Logical Feminism: anything that has anything at all to do with power abuse and exploitation is wrong.
I say ‘anything at all’ in order to highlight the fact that power abuse, exploitation and its maintenance often go unnoticed and, as in the case of those who support the sex industry, for example, regardless of good intentions, functions under the proverbial umbrella of ‘free’ choice, rather than the reality of coerced choice which results in no real choice at all. (Stay tuned for a post about Sex Workers Rights Advocacy and Sex Trade Abolitionism.) [1]
In order for logical feminism to effect any long-lasting change
as opposed to being merely an untenable utopia, we need to become aware of our positioning in the patriarchal hierarchy of privilege[2] and be self-reflexive as to the toxicity we have internalized. When discussing his abusive father, transman Thomas Page McBee says that men need to “have the courage to look at the injustice within themselves to join the fight for something better.”[3] As radical feminist Robert Jensen stated after he had done the work to look at the injustice within himself: “I was socialized in patriarchy into a toxic masculinity that not only subordinates women but also crippled my own capacity to be fully human.”[4] Because we live in system of exploitation and predation—and as a male system, men do have the most hard work to do[5]—such revolutionary work is not only about men: it’s about all of us and everything.

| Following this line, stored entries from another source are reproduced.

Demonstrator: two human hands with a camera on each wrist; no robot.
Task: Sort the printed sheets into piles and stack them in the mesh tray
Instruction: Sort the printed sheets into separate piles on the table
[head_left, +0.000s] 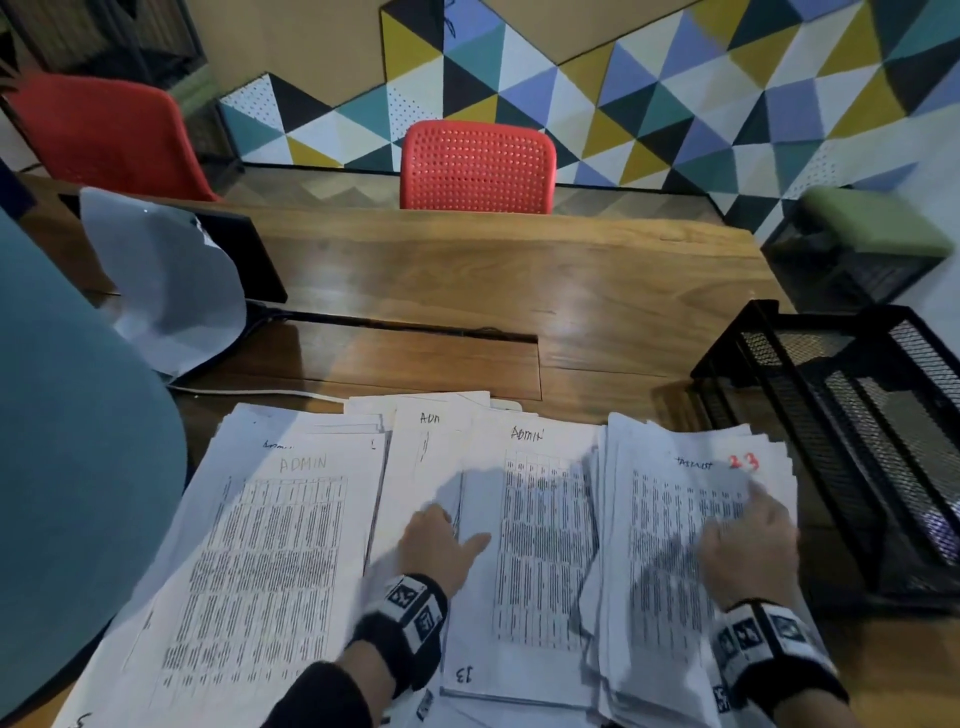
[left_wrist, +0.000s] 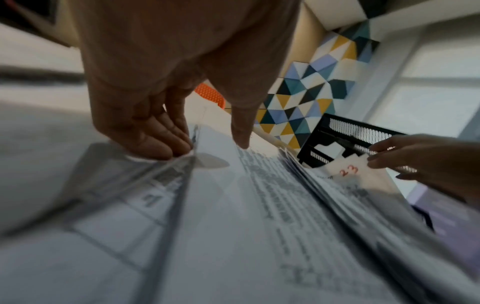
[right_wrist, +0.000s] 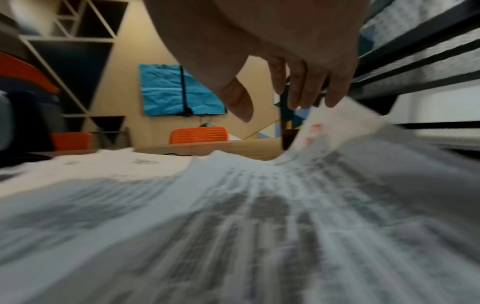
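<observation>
Now we see the left hand (head_left: 441, 545) pressing straight fingers on the middle pile (head_left: 540, 545) of printed sheets on the worktop (head_left: 467, 291). The right hand (head_left: 748, 551), fingers loose, lifts the "23" sheet (head_left: 691, 519) corner beside the mesh tray (head_left: 852, 441).

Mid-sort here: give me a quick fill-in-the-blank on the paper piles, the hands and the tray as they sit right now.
1. The number written in red on the top sheet of the right pile is ____.
2. The black mesh tray stands to the ____ of the piles.
3. The word handwritten at the top of the left pile is ____.
4. The right hand touches that red-numbered sheet while the left hand rests on the ____ pile.

Missing words: 23; right; ADMIN; middle
</observation>
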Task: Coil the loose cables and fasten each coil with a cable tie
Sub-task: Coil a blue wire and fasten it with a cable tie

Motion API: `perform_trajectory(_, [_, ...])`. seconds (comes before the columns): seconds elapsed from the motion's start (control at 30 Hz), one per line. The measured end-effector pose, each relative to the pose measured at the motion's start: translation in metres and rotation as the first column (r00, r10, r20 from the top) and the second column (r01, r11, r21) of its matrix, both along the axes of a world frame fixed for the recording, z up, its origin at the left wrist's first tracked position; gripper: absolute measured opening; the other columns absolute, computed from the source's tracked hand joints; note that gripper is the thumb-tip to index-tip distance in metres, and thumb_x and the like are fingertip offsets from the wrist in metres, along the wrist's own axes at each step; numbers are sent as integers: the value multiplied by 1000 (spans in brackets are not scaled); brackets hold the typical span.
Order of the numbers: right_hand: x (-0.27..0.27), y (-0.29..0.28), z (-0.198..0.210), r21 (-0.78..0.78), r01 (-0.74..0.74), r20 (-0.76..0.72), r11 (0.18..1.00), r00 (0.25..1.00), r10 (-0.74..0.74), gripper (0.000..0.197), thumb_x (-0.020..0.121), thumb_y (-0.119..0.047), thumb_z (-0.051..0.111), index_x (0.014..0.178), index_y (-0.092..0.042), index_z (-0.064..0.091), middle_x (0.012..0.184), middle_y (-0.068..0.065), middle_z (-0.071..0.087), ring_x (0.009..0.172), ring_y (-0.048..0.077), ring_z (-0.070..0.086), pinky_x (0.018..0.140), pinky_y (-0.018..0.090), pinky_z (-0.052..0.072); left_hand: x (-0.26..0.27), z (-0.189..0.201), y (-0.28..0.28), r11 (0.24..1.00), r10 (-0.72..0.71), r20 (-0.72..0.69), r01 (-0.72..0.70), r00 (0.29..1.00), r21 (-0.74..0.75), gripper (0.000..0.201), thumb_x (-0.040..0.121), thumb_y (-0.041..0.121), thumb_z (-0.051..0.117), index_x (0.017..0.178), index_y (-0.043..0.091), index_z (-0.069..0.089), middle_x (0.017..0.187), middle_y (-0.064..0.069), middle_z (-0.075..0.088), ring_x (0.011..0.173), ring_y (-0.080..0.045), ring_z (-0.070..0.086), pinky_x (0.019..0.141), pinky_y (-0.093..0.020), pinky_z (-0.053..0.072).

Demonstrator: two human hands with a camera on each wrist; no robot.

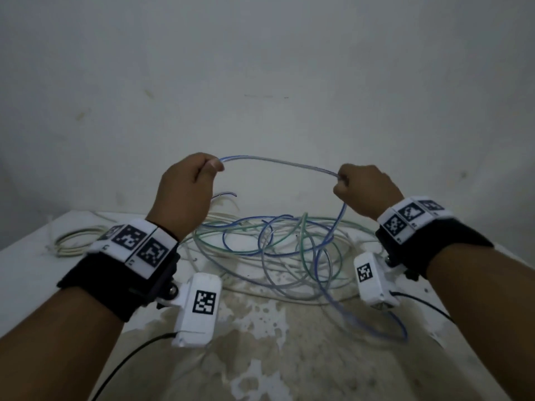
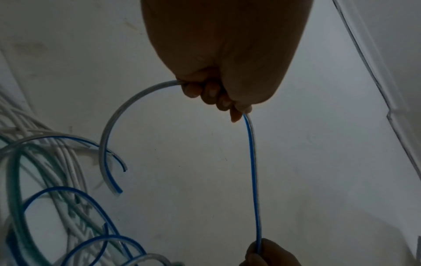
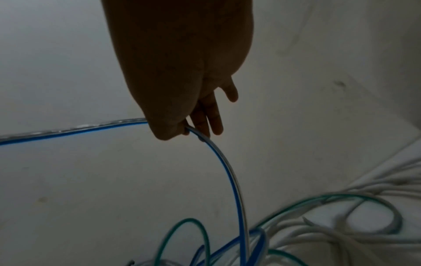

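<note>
Left hand [image 1: 185, 183] clenched on the blue-striped cable [image 1: 278, 164], near its free end, which curls out below the fist. Right hand [image 1: 362, 186] pinching the same cable farther along. Stretch between the two held up in a shallow arch above the tabletop [image 1: 26, 256]. Beyond the right grip, dropping into the loose tangle [image 1: 278, 250] of blue, green and white cables. At far left, a white coil [image 1: 75, 240], possibly already tied; too dim to tell.
</note>
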State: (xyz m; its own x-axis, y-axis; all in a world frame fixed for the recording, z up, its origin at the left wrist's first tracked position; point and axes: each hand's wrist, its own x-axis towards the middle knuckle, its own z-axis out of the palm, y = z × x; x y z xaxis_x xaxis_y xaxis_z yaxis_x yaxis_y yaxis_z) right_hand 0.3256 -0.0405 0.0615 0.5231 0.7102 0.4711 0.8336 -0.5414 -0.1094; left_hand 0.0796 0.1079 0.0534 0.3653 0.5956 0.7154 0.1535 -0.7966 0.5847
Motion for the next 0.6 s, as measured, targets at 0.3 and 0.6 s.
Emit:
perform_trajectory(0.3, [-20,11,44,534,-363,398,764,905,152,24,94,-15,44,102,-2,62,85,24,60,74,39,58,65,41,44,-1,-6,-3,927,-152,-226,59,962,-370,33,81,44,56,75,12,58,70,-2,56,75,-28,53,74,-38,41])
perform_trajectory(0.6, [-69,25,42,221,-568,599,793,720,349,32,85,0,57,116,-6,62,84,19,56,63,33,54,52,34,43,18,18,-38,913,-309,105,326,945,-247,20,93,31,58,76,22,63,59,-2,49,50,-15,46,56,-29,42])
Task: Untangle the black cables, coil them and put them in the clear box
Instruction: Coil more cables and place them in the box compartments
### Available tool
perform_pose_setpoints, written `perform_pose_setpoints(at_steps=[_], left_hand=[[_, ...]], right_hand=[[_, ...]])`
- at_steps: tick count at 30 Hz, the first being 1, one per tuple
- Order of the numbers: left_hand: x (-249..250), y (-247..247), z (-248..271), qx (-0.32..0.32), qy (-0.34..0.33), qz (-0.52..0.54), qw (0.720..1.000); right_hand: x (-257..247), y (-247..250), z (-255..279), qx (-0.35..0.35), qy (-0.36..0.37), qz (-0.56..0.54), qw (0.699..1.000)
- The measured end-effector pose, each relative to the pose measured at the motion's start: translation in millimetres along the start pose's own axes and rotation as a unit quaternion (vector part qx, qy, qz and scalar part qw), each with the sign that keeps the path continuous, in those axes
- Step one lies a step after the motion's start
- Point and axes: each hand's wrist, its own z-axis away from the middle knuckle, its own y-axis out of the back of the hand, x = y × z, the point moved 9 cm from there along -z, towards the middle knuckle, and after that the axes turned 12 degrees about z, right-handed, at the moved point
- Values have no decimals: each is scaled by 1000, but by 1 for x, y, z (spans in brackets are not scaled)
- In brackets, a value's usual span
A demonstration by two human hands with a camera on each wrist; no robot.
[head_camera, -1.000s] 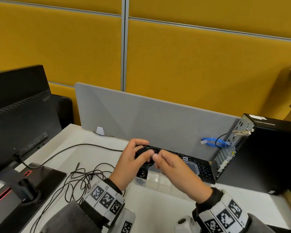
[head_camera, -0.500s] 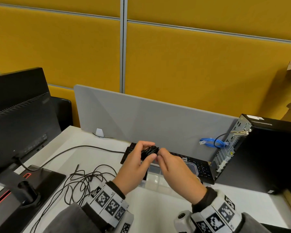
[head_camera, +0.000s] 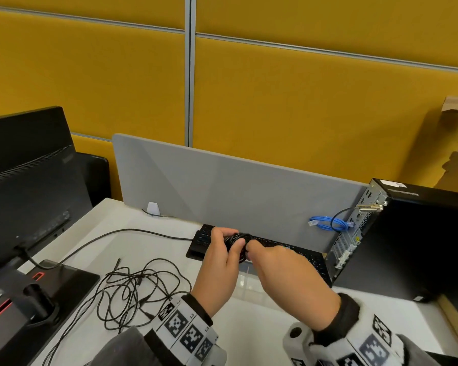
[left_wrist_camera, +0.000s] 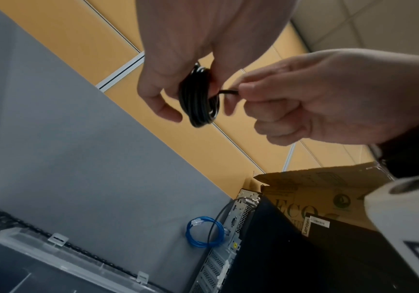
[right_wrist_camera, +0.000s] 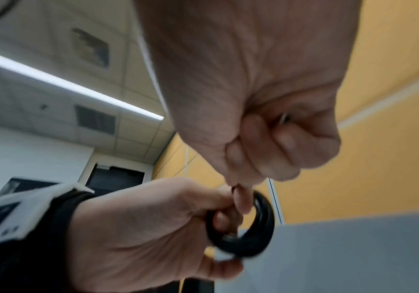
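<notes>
My left hand (head_camera: 220, 262) grips a small tight coil of black cable (head_camera: 238, 240) above the keyboard. In the left wrist view the coil (left_wrist_camera: 198, 103) hangs between thumb and fingers of the left hand (left_wrist_camera: 190, 49). The right hand (head_camera: 278, 270) pinches the cable's loose end (left_wrist_camera: 228, 91) right beside the coil. From the right wrist, the coil (right_wrist_camera: 255, 237) sits in my left hand (right_wrist_camera: 140, 228). Under both hands stands the clear box (left_wrist_camera: 40, 245), mostly hidden in the head view. A tangle of black cables (head_camera: 132, 289) lies on the white desk to the left.
A black monitor (head_camera: 24, 186) on its stand fills the left side. A black keyboard (head_camera: 312, 260) lies along the grey divider (head_camera: 222, 194). At the right stands a black PC tower (head_camera: 421, 247) with a blue cable (head_camera: 328, 223) coiled beside it.
The coil was a wider loop a second ago; it is now bunched tight in my left hand. The right hand's fingers have closed on the cable end.
</notes>
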Motion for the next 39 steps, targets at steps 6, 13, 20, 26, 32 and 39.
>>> perform_pose_setpoints(at_steps=[6, 13, 20, 26, 32, 39], left_hand=[[0, -11, -3, -136, 95, 138, 976], [7, -18, -1, -130, 107, 253, 953], [14, -5, -6, -62, 12, 116, 991], [13, 6, -6, -16, -20, 66, 997], [4, 6, -4, 21, 9, 141, 990], [-17, -6, 3, -17, 91, 235, 968]], right_hand=[[38, 31, 12, 231, 12, 67, 970], [53, -8, 3, 197, -117, -451, 863], [38, -29, 1, 93, -192, -691, 691], [27, -34, 2, 29, -181, -733, 654], [37, -36, -4, 59, -204, -582, 785], [25, -41, -8, -3, -133, -457, 879]])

Technically, I am what is called a ‘radical’ feminist,
a feminist that runs the risk of being TERFED and SWERFED[6] (more on that later). The Logical Feminist is me, Karen Moe. I am a writer, author, artist, feminist and revolutionary. I am the author of Victim: A Feminist Manifesto from a Fierce Survivor (Vigilance Press, 2022). During the writing and research for my book, I found it not only interesting, but also ironic, that the wholistic fight (read: a struggle that exists beyond liberating only the self and continuing to play into the ideology of individualism) to end a culture of violence is deemed radical. However, through feminist Sayak Valencia, I have since found out that ‘radical,’ in its etymological sense, is a return to the root of things.[7] When we dig into it, such a commitment is, indeed, logical—especially when confronting and resisting a system that has spun into a state of ideological and literal warfare against marginalized peoples, other species and the earth globally. We need to start over: re-think, re-act and re-make what doesn’t have to be this way. What is needed is an ideological revolution that prioritizes resistance and justice for all that can be achieved through a politic of empathy: feeling and living beyond the self. We can ground our new radical roots in this.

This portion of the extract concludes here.